Часто бедная женщина думала: «Боже, прошу тебя, пусть этот мой единственный ребёнок выживет, хоть будет кому мою могилку навестить», и вздыхала, и как будто с тревогой смотрела на своего Раде.

А малыш Раде повиснет у неё на шее; обнимет, поцелует, и болтает что-то, голосок у него, как маленький колокольчик, он её разговорит, развеет, и она снова с ним начинает шутить и веселиться.

Часто к ней заходят добрые женщины из соседних домов. Тоже не могут насмотреться на такого прекрасного ребёнка.

Нера им жалуется на своё одиночество: нет у неё никого, так она несчастна. Вспоминает счастливые дни, которые она прожила со своим честным Стояном, и слёзы по лицу текут.

Соседки утешают её и говорят: «Молись Богу, Нера, чтобы пожил твой ребёночек! Счастья тебе!»

* * *

Пришёл праздник, Вербное воскресенье. Нера нарядила маленького Раде – красивый, как цветочек! Он так разрезвился, ничего уже не соображает. Бегает по полю с детьми, смеётся, играет; иногда залетит в дом как бабочка – ласкается к матери, обнимает, болтает, и опять – к детворе.

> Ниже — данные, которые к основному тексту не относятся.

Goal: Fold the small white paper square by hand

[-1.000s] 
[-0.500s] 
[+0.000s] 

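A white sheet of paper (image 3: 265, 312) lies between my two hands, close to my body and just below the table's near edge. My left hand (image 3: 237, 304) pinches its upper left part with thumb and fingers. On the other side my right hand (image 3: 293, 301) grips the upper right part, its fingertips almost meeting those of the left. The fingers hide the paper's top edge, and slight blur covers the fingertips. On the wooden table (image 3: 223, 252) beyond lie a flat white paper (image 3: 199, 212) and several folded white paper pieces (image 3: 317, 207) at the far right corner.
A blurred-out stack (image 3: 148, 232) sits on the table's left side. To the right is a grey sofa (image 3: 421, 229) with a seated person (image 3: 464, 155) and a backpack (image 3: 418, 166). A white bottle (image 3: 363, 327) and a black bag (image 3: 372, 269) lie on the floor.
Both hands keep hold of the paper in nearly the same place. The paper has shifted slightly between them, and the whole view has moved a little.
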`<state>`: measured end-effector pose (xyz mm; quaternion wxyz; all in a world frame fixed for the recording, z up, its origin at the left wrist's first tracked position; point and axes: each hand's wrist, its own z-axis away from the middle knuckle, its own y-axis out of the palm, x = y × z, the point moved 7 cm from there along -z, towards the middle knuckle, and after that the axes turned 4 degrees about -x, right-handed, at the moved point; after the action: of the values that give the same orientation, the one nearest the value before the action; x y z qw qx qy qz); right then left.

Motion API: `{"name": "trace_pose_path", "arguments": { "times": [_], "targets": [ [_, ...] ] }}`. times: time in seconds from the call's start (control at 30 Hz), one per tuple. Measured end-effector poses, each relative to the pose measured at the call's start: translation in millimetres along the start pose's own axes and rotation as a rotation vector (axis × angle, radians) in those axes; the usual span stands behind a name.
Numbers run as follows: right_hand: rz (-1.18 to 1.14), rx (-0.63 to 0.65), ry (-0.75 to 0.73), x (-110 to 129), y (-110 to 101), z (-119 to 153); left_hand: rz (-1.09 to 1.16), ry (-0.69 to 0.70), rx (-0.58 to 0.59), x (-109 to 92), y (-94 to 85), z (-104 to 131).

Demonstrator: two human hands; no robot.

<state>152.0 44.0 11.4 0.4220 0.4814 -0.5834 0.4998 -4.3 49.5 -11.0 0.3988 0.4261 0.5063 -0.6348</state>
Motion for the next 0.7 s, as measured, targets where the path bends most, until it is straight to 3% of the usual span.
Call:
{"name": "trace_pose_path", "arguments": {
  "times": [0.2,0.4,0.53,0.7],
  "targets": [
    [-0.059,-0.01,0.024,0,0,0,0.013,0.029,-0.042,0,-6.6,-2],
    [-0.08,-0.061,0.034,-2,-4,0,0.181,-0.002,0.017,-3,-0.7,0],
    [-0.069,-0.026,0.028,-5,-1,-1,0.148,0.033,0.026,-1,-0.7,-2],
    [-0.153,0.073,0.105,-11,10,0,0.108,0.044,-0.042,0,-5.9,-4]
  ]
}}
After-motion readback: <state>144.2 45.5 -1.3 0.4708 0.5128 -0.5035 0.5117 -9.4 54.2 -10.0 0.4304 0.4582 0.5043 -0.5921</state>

Было уже за полдень. К Нере зашли поболтать знакомые, Мара и Пава – праздник же. Они спрашивают:

– А где наш маленький Раде?

– Играет с детьми.

– Хорошо, главное, чтобы живой и здоровый, – говорит Пава.

– Повезло тебе, Нера, – говорит Мара, – что Бог тебе такого послал! Бедняжка Миля, наша крестница, у неё был ребёночек, вот как твой Раде, ему солнышко голову напекло, и Бог его назад взял…

– На всё воля Божья! – сказала Пава со вздохом.

– В этом году из-за проклятой жары погибло столько детей! – добавила Мара. – Прямо эпидемия какая-то…

Тут вбежал в дом маленький Раде, весь разгорячённый. Принялся бегать по комнате, потом вокруг стола: бегает, бегает, прямо боязно – упадёт, покалечится.